General Introduction
DH_live is a real-time live digital human project based on sample less learning, aiming to provide users with a smooth and interactive live streaming experience. The project supports NVIDIA 30 and 40 series graphics cards and is capable of running in real-time at 25+ fps. Users can create and use digital people in simple steps, enabling audio-driven video generation and real-time interaction.
Function List
- Real-time performance: Supports NVIDIA 30 and 40 series graphics cards for a smooth real-time interactive experience.
- Few-shot learning: The system is able to learn from a small number of examples to generate realistic responses.
- Video Preparation: Prepare the video data using the data_preparation script.

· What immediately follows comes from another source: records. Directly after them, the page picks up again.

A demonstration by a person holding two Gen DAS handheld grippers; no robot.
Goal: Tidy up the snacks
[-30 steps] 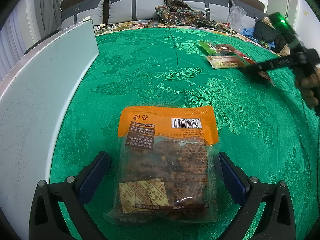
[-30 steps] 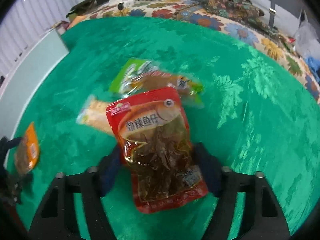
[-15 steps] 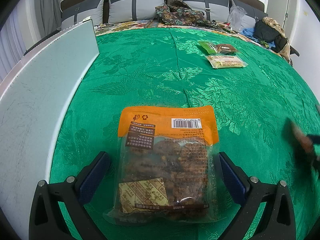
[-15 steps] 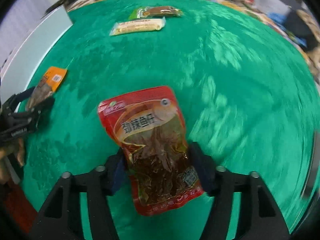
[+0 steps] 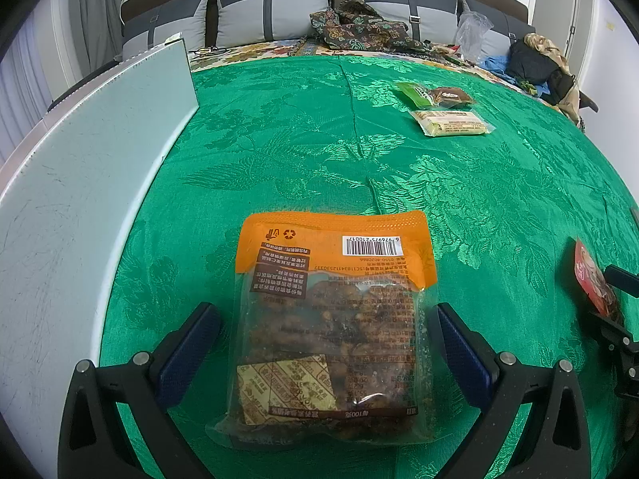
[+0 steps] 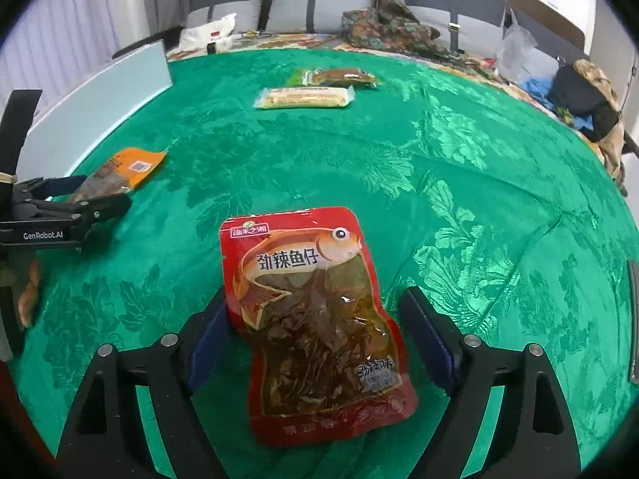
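Observation:
An orange-topped snack pack (image 5: 331, 319) lies flat on the green cloth (image 5: 279, 139) between the fingers of my left gripper (image 5: 327, 335). That gripper is open, with both pads clear of the pack. A red fish-snack pack (image 6: 315, 319) lies on the cloth between the fingers of my right gripper (image 6: 319, 339). Its jaws are opening, and the right pad stands apart from the pack. In the left wrist view the right gripper (image 5: 607, 299) and the red pack (image 5: 589, 275) show at the right edge. In the right wrist view the left gripper (image 6: 102, 191) and the orange pack (image 6: 127, 167) sit at the left.
A green-and-brown pack (image 6: 335, 76) and a pale yellow pack (image 6: 305, 97) lie side by side farther back. A white board (image 5: 80, 199) stands along the cloth's left edge. Pillows, patterned fabric, a plastic bag and clothes fill the back.
My right gripper carried the red pack from beside the far packs to the near side, right of the orange pack, and its jaws spread wide. The left gripper stayed still.

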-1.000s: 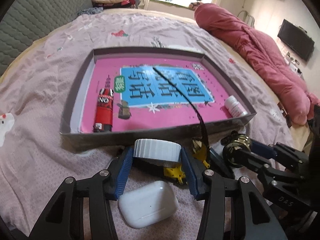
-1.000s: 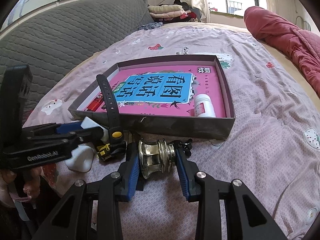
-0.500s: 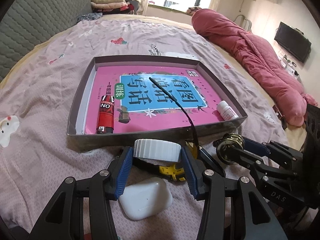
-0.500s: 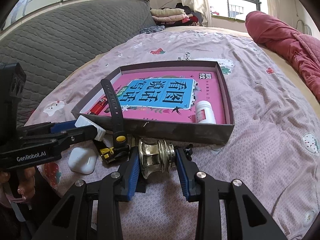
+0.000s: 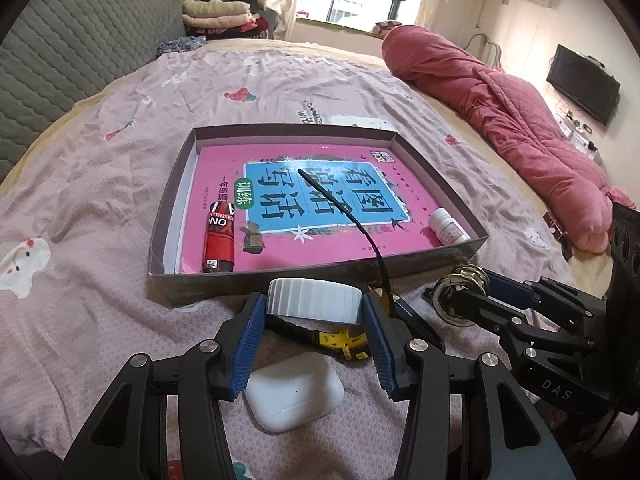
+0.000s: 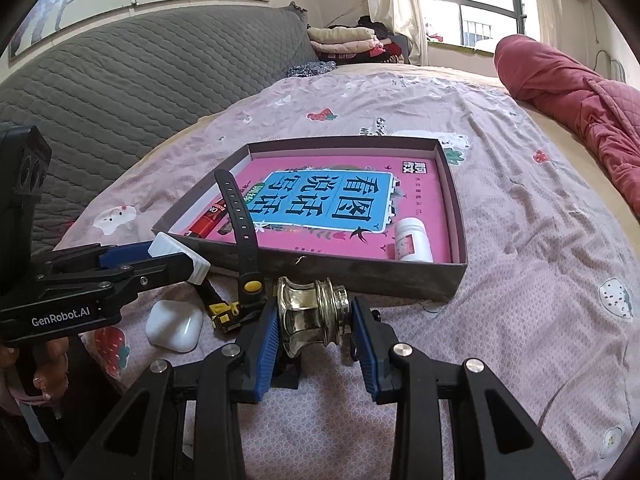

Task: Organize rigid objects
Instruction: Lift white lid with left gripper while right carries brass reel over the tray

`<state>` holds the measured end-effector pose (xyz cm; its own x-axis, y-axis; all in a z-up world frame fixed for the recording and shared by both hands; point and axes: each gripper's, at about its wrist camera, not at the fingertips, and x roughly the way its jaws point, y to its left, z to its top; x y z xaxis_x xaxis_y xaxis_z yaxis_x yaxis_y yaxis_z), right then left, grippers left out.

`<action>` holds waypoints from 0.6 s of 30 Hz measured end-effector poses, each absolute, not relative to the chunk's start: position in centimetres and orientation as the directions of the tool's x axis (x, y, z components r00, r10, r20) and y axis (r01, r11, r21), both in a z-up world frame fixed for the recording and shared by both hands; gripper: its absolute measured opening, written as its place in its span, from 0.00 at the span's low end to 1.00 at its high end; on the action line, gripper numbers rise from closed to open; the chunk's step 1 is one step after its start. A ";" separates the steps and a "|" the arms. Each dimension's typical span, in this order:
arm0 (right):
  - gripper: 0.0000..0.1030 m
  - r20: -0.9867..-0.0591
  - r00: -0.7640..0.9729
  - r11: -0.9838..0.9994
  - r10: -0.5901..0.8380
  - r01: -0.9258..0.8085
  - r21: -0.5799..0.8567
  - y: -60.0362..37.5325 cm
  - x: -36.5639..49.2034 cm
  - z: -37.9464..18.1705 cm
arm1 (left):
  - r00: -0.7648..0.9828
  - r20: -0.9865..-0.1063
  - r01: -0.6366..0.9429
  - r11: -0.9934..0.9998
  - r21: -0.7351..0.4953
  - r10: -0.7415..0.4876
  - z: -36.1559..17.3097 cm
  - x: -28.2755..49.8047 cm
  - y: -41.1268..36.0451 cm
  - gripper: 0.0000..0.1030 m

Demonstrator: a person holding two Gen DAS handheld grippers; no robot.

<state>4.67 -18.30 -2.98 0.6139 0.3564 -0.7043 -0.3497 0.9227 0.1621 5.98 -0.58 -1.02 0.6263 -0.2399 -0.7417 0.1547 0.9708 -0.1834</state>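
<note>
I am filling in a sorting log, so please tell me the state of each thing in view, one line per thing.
Left gripper: shut on the white cap, held off the bed.
Right gripper: shut on the metal wheel.
Box: open, on the bed.
Book: flat in the box.
Lighter: lying in the box.
White bottle: lying in the box.
Earbud case: closed, on the bed.
Watch: on the bed, strap sticking up.

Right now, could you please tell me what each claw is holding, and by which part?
The left claw grips a white ribbed round cap by its opposite rim sides; the right claw clamps a shiny brass grooved pulley wheel across its two end faces.
</note>
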 end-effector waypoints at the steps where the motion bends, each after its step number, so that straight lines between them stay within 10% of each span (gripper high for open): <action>1: 0.35 -0.701 0.617 0.922 0.358 -0.350 0.163 -18.3 4.7 -2.9 | 0.628 -0.740 0.155 0.971 -0.182 -0.239 -0.9 5.9 -0.6 0.49; 18: 0.35 -0.660 0.654 0.920 0.371 -0.356 0.164 -18.8 4.3 -1.5 | 0.673 -0.709 0.152 0.978 -0.143 -0.208 0.3 5.1 -0.4 0.49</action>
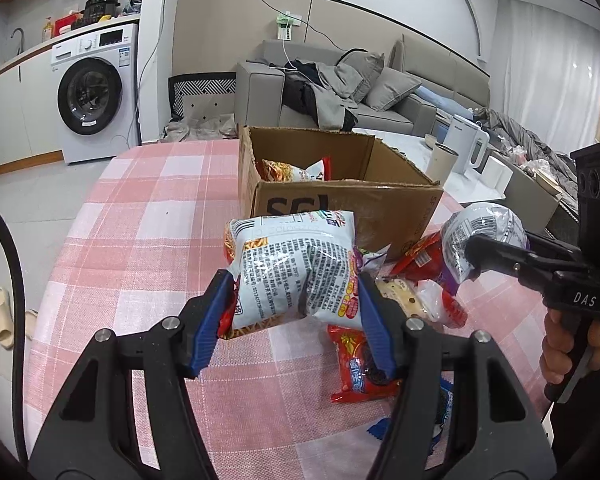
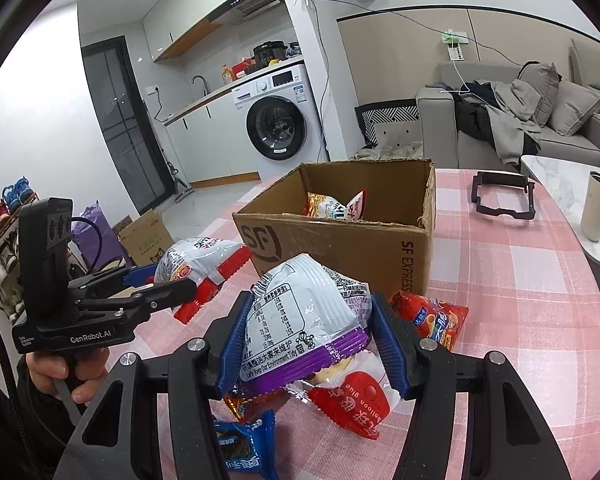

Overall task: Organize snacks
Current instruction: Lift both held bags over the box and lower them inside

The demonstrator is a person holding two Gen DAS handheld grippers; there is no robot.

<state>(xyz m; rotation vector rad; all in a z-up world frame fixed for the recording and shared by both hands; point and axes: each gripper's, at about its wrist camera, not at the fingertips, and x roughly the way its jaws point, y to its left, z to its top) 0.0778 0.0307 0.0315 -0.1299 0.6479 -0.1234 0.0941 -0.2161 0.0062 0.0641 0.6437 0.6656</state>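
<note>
My left gripper (image 1: pixel 294 312) is shut on a white and orange snack bag (image 1: pixel 292 268), held above the table in front of the open cardboard box (image 1: pixel 340 204). My right gripper (image 2: pixel 312 342) is shut on a white and purple snack bag (image 2: pixel 304 320), also lifted near the box (image 2: pixel 340 240). Each gripper shows in the other's view: the right one (image 1: pixel 476 258) with its bag (image 1: pixel 484 232), the left one (image 2: pixel 172 280) with its bag (image 2: pixel 196 260). One snack bag (image 2: pixel 336 208) lies inside the box. Several red and blue packets (image 1: pixel 360 364) (image 2: pixel 240 448) lie on the checked tablecloth (image 1: pixel 140 240).
A black plastic frame (image 2: pixel 504 196) lies on the cloth to the right of the box. A low marble table with a beige cup (image 2: pixel 598 208) and a white kettle (image 1: pixel 468 144) stands beyond. A washing machine (image 1: pixel 92 92) and a sofa (image 1: pixel 340 88) are behind.
</note>
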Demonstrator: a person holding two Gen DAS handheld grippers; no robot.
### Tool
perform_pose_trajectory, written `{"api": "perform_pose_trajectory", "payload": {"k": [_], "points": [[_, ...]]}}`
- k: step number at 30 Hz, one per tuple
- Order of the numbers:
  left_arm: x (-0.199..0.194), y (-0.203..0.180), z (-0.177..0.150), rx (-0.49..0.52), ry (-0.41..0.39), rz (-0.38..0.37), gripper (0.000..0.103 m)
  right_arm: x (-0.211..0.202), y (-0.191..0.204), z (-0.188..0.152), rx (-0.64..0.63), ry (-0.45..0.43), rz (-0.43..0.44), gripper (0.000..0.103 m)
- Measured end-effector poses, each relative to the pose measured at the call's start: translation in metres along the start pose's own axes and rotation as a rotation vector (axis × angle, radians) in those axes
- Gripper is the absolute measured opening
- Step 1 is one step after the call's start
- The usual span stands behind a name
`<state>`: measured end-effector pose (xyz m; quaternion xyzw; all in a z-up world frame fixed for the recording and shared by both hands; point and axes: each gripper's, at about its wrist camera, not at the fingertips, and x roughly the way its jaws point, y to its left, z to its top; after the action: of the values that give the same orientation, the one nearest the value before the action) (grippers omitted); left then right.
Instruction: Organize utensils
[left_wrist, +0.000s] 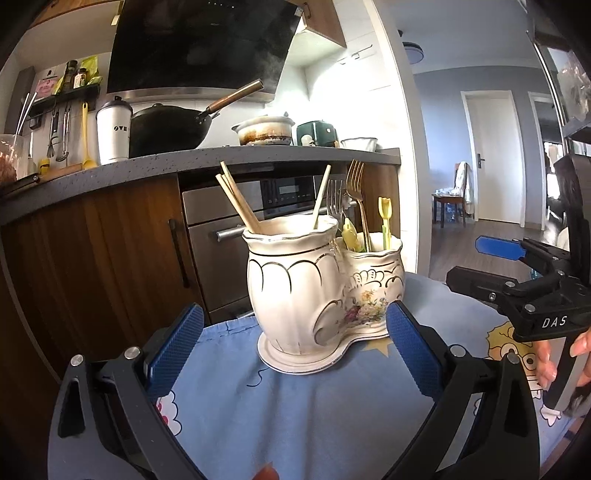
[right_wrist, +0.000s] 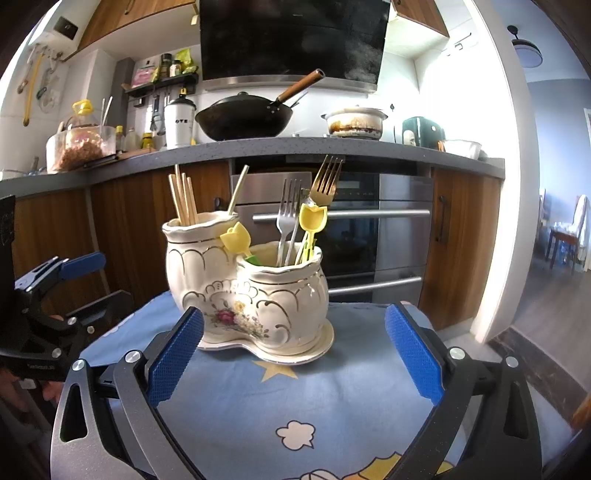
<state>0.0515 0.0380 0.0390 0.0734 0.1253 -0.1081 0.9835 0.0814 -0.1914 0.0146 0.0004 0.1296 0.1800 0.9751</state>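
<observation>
A white ceramic double utensil holder with gold trim and a flower print stands on a blue cartoon cloth. Its taller pot holds wooden chopsticks. Its lower pot holds a silver fork, a gold fork and yellow tulip-topped picks. My left gripper is open and empty just in front of the holder. My right gripper is open and empty, also in front of it, and shows in the left wrist view at the right.
Behind the table a grey counter carries a black wok, a white pot, a white tumbler and jars. An oven and wood cabinets stand below. A hallway with a chair opens at the right.
</observation>
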Motion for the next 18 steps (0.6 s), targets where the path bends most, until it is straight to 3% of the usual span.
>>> {"api": "perform_pose_trajectory", "payload": {"k": [18], "points": [[0.0011, 0.0036, -0.0001, -0.018, 0.004, -0.007, 0.098, 0.0, 0.0003, 0.0, 0.001, 0.0, 0.0, 0.098]]}}
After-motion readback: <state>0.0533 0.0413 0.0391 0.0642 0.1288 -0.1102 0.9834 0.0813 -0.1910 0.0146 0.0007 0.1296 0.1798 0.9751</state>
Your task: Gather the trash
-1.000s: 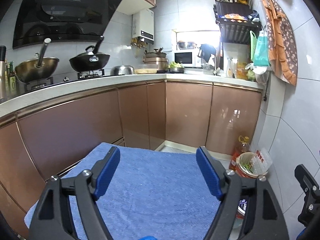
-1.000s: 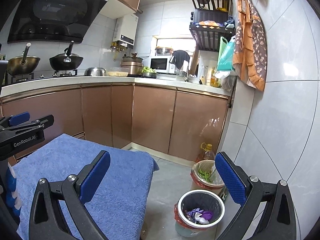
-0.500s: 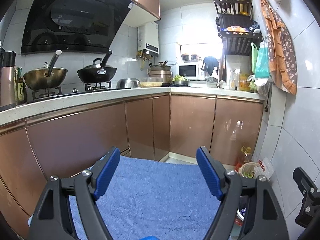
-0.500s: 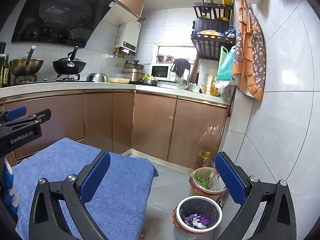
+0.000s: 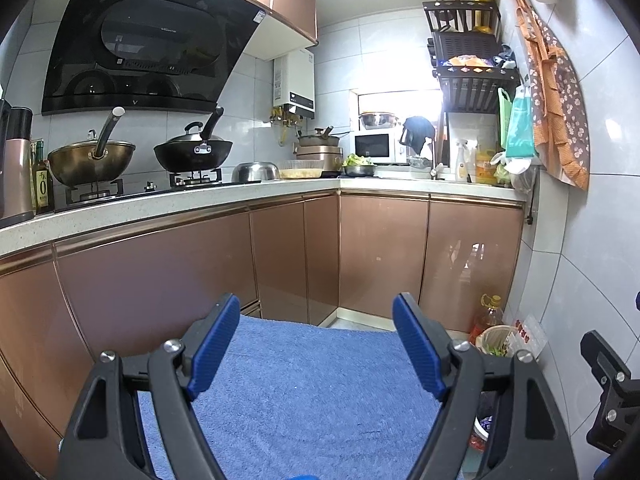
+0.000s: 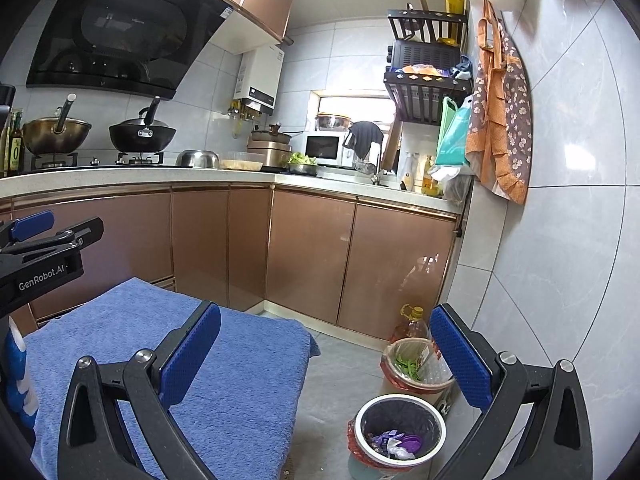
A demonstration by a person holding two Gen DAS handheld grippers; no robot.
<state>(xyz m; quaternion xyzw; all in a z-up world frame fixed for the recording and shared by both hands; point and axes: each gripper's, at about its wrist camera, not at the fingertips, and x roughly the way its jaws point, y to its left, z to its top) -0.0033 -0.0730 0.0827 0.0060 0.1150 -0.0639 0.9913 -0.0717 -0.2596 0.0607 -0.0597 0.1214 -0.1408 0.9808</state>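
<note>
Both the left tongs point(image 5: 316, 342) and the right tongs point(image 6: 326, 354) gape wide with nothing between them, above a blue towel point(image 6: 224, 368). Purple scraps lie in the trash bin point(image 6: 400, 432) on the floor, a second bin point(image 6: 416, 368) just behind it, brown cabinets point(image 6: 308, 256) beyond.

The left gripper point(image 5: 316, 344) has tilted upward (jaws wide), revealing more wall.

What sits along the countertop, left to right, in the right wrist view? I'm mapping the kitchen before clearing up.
Oil bottle → brass wok → black wok → steel bowl → bowl of greens → microwave.
</note>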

- Audio Driver: Supports driving digital people through audio files to generate synchronized video.
- Real-time microphone input: Supports real-time operation via microphone.
Using Help
Environment creation and model file decompression
- Create a virtual environment and activate it:
conda create -n dh_live python=3.12 conda activate dh_live
- Install the dependencies:
pip install torch --index-url https://download.pytorch.org/whl/cu124 pip install -r requirements.txt
- Unzip the model file:
- Linux.
cd checkpoint cat render.pth.gz.001 render.pth.gz.002 > render.pth.gz gzip -d -c render.pth.gz > render.pth
- Windows: Extract the checkpoint file using 7zip or WinRAR.
- Linux.
Video preparation
- utilization
data_preparation.py
Script preparation video:python data_preparation.py YOUR_VIDEO_PATH
The results will be stored in the
. /video_data
Catalog.
Running with audio files
- Make sure the audio file is in .wav format, with a sample rate of 16kHz, 16-bit mono.
- Run the demo script:
python demo.py video_data/test video_data/audio0.wav 1.mp4
real time operation
- Use the microphone for real-time operation:
python demo_avatar.py
common problems
- Failed to unzip the model file: Please make sure that all sub-volume files are complete and properly unzipped.
- Incorrect audio file format: Please use a conforming .wav file.